(Extracted data entries)
____

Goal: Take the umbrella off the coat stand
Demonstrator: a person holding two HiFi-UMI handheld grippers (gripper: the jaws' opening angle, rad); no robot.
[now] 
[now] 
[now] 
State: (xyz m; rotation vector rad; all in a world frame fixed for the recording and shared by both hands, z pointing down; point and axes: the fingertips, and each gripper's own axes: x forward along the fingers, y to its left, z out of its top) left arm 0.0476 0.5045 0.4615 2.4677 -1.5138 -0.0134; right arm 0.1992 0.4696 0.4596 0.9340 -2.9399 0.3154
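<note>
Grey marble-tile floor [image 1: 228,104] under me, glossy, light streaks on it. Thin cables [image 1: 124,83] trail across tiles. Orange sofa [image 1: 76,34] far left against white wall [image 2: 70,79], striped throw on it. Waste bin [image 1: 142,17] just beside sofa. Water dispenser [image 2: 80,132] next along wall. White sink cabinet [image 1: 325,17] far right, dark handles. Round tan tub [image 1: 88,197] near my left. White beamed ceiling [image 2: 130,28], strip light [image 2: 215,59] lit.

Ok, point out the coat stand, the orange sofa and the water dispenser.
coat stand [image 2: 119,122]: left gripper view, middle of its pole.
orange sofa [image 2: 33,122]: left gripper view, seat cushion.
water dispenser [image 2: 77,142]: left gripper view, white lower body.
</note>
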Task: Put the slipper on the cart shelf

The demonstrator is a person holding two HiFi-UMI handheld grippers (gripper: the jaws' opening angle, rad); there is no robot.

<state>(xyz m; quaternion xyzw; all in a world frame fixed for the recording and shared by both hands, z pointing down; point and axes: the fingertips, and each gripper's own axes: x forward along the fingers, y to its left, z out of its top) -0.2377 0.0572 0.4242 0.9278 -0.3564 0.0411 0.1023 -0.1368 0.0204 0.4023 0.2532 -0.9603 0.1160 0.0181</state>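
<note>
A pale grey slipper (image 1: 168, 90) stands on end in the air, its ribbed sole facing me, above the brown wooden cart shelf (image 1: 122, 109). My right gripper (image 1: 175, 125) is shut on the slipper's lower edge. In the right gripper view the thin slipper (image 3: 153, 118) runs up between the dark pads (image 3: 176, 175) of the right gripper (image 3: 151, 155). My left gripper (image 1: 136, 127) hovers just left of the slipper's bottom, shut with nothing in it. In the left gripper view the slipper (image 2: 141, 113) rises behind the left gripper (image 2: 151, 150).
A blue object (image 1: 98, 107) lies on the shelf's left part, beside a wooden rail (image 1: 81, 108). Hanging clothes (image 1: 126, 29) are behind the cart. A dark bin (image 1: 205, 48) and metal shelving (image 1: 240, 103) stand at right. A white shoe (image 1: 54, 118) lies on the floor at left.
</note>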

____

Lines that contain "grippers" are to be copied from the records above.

Demonstrator: a person holding two HiFi-UMI handheld grippers (gripper: the jaws' opening angle, rad); no robot.
The demonstrator is a person holding two HiFi-UMI handheld grippers (gripper: the jaws' opening angle, rad); there is no robot.

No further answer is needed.